Entries taken from a collection
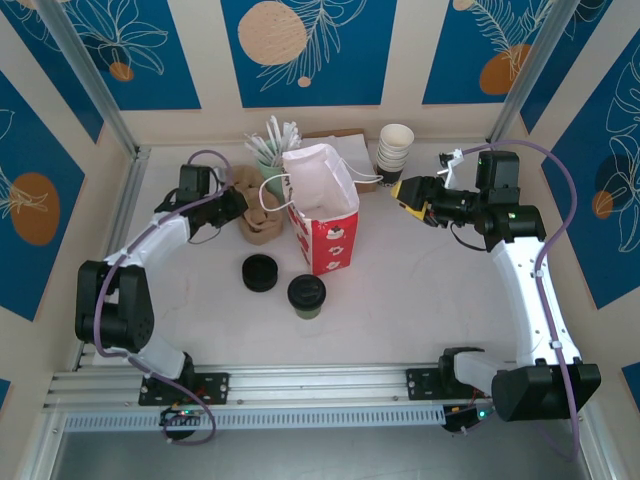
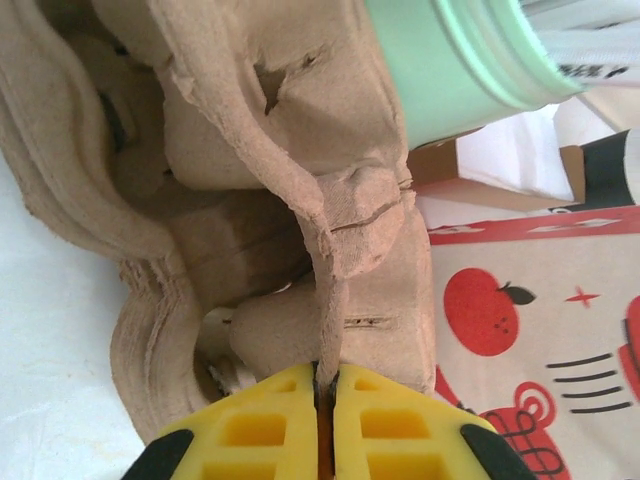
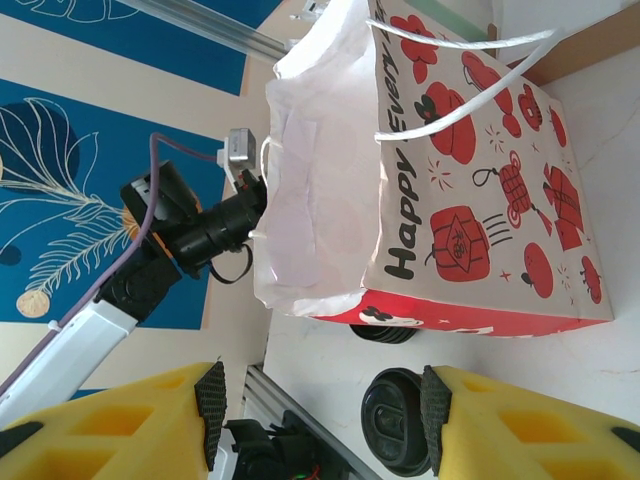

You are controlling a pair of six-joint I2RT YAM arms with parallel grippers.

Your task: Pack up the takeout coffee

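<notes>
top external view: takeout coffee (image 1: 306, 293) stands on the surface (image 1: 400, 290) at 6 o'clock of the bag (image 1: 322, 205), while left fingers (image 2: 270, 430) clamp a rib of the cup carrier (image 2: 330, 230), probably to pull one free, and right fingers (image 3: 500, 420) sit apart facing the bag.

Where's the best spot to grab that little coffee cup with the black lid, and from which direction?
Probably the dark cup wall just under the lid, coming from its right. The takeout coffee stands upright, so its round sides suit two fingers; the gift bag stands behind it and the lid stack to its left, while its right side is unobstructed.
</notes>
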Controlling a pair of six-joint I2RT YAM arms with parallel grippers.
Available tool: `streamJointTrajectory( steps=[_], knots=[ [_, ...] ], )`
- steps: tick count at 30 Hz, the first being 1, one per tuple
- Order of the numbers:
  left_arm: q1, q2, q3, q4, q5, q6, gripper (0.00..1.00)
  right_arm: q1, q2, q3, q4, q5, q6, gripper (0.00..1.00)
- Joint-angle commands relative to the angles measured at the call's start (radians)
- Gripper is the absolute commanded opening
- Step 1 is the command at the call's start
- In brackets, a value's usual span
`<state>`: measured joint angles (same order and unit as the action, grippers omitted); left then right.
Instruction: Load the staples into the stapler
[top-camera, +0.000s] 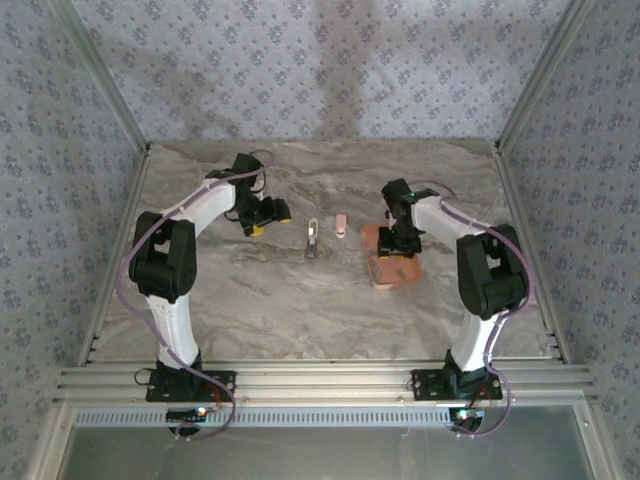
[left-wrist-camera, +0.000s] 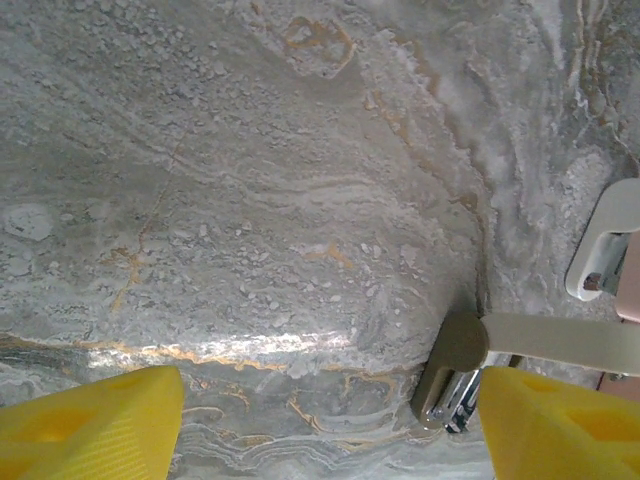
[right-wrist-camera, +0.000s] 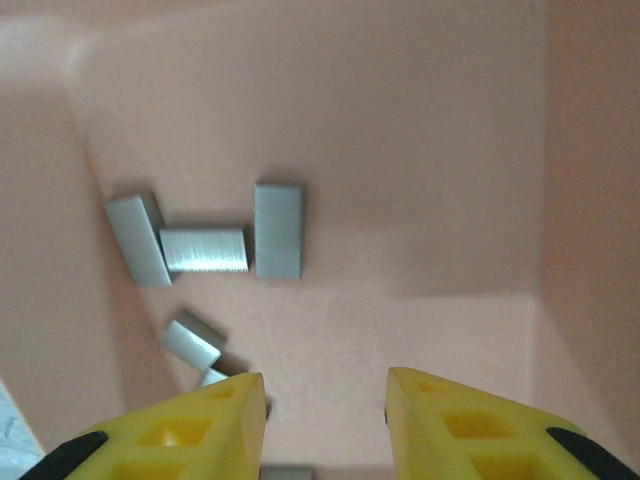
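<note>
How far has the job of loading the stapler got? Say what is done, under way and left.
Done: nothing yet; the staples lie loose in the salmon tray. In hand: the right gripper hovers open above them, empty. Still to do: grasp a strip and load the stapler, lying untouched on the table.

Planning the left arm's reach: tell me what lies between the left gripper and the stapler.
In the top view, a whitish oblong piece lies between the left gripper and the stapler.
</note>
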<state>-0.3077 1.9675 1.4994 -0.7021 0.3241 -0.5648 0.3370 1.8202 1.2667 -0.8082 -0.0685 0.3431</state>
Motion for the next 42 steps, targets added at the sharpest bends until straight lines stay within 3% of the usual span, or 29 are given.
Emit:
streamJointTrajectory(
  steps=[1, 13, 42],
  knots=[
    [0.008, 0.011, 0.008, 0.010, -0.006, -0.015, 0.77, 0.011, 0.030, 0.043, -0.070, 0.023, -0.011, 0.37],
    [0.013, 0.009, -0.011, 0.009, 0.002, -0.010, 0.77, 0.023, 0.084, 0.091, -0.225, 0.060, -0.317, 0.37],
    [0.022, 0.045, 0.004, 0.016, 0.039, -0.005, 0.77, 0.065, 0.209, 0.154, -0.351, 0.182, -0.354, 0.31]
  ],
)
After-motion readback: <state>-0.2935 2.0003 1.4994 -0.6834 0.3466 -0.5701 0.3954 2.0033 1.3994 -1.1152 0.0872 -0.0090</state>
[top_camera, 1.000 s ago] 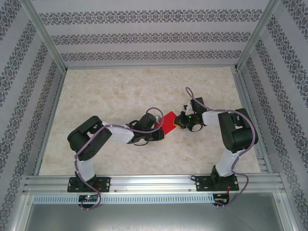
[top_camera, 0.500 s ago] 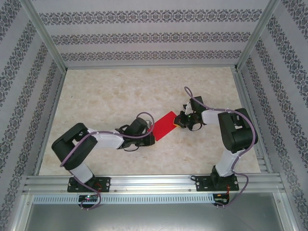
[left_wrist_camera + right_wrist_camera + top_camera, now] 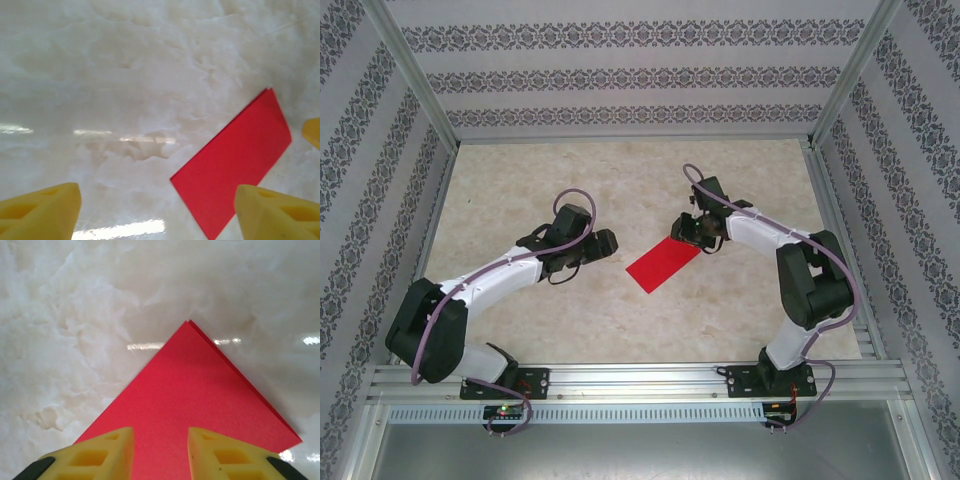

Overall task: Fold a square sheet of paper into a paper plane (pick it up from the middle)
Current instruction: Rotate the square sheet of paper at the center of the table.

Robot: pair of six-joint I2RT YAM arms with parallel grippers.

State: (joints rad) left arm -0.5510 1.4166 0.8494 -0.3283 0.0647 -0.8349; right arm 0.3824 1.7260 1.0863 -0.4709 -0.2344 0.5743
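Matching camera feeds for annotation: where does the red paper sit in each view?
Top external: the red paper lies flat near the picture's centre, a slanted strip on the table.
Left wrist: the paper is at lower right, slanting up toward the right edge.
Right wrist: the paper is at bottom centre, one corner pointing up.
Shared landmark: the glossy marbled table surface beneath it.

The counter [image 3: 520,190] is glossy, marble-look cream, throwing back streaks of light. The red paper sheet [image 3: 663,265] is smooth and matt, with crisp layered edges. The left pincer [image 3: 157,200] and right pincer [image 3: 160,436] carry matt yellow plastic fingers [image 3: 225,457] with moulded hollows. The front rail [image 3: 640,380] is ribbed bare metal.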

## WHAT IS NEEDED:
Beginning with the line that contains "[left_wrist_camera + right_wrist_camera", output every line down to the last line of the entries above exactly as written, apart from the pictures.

## OUTPUT BELOW:
[left_wrist_camera + right_wrist_camera + top_camera, now] 

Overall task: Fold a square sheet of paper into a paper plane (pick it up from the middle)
Current instruction: Rotate the square sheet of paper at the center of the table.

Robot: pair of six-joint I2RT YAM arms with parallel grippers.

State: (joints rad) left arm -0.5510 1.4166 0.8494 -0.3283 0.0647 -0.8349; right arm 0.3824 1.7260 1.0863 -0.4709 -0.2344 0.5743
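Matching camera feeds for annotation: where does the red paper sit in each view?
Top external: the red paper lies flat near the picture's centre, a slanted strip on the table.
Left wrist: the paper is at lower right, slanting up toward the right edge.
Right wrist: the paper is at bottom centre, one corner pointing up.
Shared landmark: the glossy marbled table surface beneath it.

The counter [image 3: 520,190] is glossy, marble-look cream, throwing back streaks of light. The red paper sheet [image 3: 663,265] is smooth and matt, with crisp layered edges. The left pincer [image 3: 157,200] and right pincer [image 3: 160,436] carry matt yellow plastic fingers [image 3: 225,457] with moulded hollows. The front rail [image 3: 640,380] is ribbed bare metal.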

Nothing else is needed to complete this exercise.